Li also expressed concern about how the ongoing COVID-19 pandemic has impacted conditions at Shanghai’s Qingpu Prison, where his father is being held. Family and consular visits to Mr. Li have been suspended indefinitely since January 2020, allegedly due to the COVID-19 pandemic, despite Mr. Li reporting multiple health issues including heart disease and inadequate nutrition. In a recent phone call to his family, Mr. Li described the current prison diet as lacking in fresh produce and protein, and has repeatedly requested nutritional supplements from family, both through internal prison channels and the US Consulate in Shanghai. All such requests have been categorically denied by the prison authorities.

The Kai Li Story

Kai Li was first detained in September 2016 by agents of China’s Ministry of State Security. In 2018, Mr. Li was sentenced to 10 years in prison following a secret trial, in which he was convicted of endangering state security by stealing “state secrets” on behalf of the US Federal Bureau of Investigation. His defense attorney maintains that the alleged secrets are simply facts that are freely available online, although Chinese state secrets laws are broad in the freedom they give the authorities to retroactively declare something to be a state secret, including facts from the public domain.

In recent years, a growing number of foreign nationals have been arrested by the Chinese government for endangering state security, including Sandy Phan-Gillis from the United States, Michael Spavor and Michael Kovrig from Canada, and Yang Hengjun from Australia, in cases that most observers believe are for political leverage and even call “diplomatic hostage taking”, giving China bargaining chips against foreign governments.

The Li family maintains he is innocent, and that the charges against him have been trumped up, now politicized and trapped in Sino-American tensions.

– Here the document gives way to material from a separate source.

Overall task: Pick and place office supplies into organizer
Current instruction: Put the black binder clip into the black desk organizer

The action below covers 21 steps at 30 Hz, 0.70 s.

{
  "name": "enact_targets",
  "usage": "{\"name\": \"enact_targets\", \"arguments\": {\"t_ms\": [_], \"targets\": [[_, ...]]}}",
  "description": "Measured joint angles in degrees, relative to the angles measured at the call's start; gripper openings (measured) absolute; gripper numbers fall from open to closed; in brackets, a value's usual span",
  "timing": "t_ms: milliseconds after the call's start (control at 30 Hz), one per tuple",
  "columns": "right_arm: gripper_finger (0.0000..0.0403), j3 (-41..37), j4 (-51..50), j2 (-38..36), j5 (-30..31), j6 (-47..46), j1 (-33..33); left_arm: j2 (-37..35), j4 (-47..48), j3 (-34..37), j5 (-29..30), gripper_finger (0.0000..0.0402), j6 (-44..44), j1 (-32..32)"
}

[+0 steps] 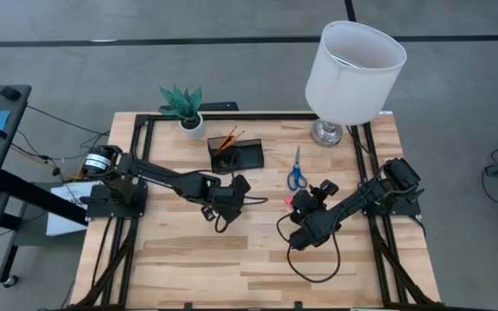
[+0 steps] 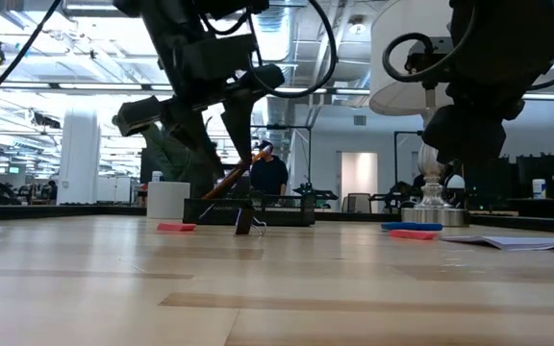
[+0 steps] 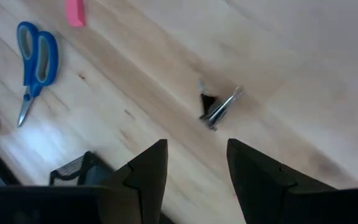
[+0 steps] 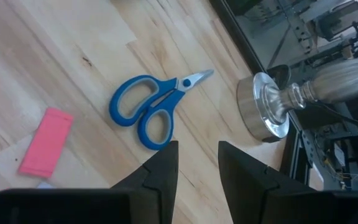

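Note:
The black organizer (image 1: 237, 155) stands at the table's far middle with two orange pencils (image 1: 228, 138) sticking up out of it. The blue-handled scissors (image 1: 296, 171) lie flat to its right, and the pink eraser (image 4: 45, 142) lies beside them. The tiny black clip (image 3: 219, 107) lies on the wood just ahead of my left gripper (image 3: 197, 146), which is open, slants down above the table and holds nothing. My right gripper (image 4: 197, 146) hovers open near the scissors (image 4: 151, 109) and eraser, touching neither.
A white-shaded lamp (image 1: 353, 65) on a metal base (image 4: 266, 112) stands at the far right. A small plant in a white pot (image 1: 187, 111) stands at the far left. A pale sheet (image 2: 508, 242) lies on the table at the right. Bare wood fills the near half.

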<state>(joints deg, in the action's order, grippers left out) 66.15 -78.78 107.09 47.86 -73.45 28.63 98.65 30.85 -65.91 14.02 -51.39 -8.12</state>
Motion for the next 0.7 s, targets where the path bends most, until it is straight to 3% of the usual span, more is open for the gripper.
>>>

They point out that Mr. Li was placed under “residential surveillance at a designated location” (RSDL) for over two months, during which he was denied access to all forms of legal counsel and interrogated under duress day and night by state security agents at an unknown location. Earlier this year, several United Nations experts condemned RSDL as a form of forced disappearance placing “individuals at heightened risk of torture, inhumane or degrading treatment or punishment”. The practice has been used to detain many human rights activists and dissidents.

Mr. Li has also expressed to his family that his interrogations made it clear his arrest was engineered as an act of retaliation related to a business dispute. Before his arrest, Mr. Li ran an export business as a distributor of solar simulators and related parts for Spectrolab, Inc., a subsidiary of Boeing.

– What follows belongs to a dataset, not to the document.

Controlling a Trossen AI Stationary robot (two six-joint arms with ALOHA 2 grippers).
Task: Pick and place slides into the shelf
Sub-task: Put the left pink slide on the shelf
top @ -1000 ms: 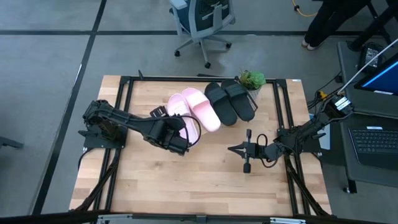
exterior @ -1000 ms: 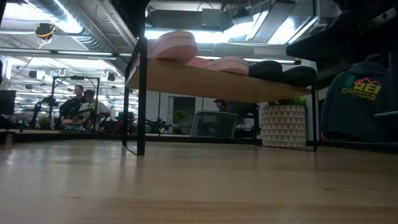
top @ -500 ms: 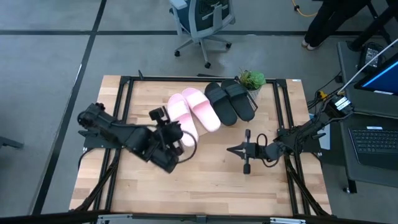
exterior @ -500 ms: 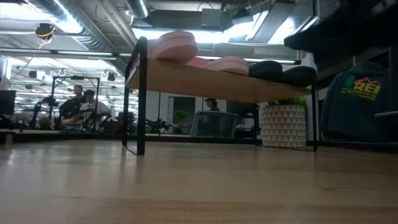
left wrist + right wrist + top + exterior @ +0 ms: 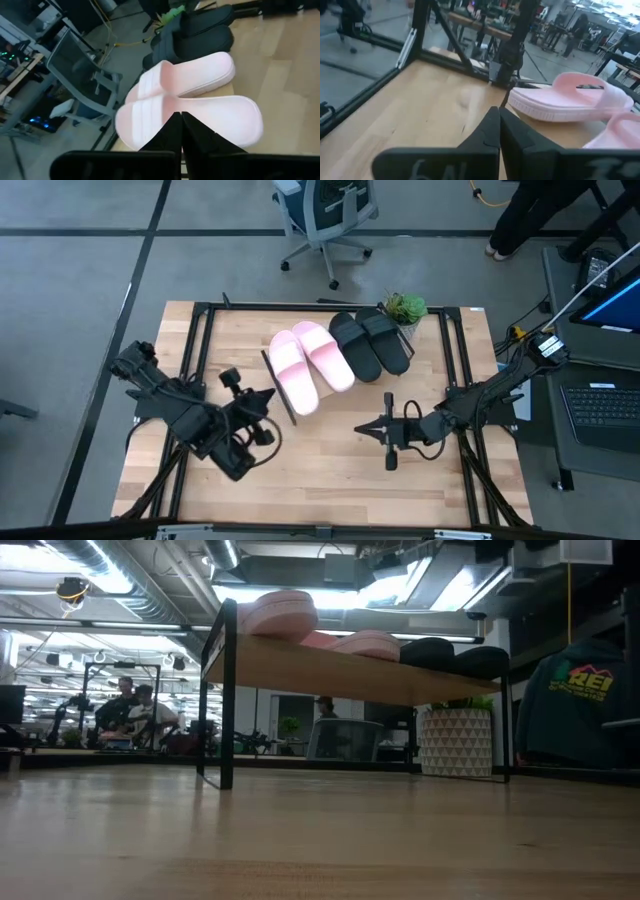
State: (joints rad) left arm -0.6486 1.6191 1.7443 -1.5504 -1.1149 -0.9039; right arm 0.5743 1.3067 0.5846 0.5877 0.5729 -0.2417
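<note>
My left hand (image 5: 262, 402) hangs over the worktop (image 5: 330, 470), near the left end of the shelf (image 5: 283, 390) and apart from it. Its fingers (image 5: 172, 135) are pressed together and hold nothing. My right hand (image 5: 368, 428) is above the middle of the worktop, in front of the shelf and pointing left. Its fingers (image 5: 492, 127) are also pressed together and empty.

All four slides lie side by side on the slanted shelf at the far side of the worktop. The pink pair (image 5: 310, 363) takes the left half. The black pair (image 5: 371, 344) takes the right half, just beside the pink pair. In the low view the shelf stands raised on its black end rod (image 5: 228, 695). A potted plant (image 5: 405, 308) stands at the shelf's far right end.
</note>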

Comment from former Qingpu prisoner Peter Humphrey

“This tragic case of a son seeing his dad locked up in China on trumped-up charges is one of an escalating number of such false imprisonment cases involving Americans and other foreign nationals in China,” said Peter Humphrey, who was similarly imprisoned in China along with his wife, and whose son lost both parents for two years.

“My heart goes out to Harrison Li, a brave young man demanding the freedom of his father Kai Li from Shanghai’s Qingpu Prison, just like my own son fought for me and my wife in 2013-2015. I call upon the White House and all relevant American government and civil institutions to throw their support to Harrison Li and to exert all possible influences to bring his father home.”

“I urge the Chinese government to look closely at the officials who turned a business dispute into a false espionage case and abused Chinese law to get Kai Li imprisoned. Again and again we see powerful Chinese individuals abusing their connections to get people thrown in jail in vendettas. And I would urge the USA and all other governments to fully support the release of citizens who are wrongfully imprisoned in China.”

The family has recently set up a campaign website, as well as a petition addressed to President Trump, the State Department, and Congress.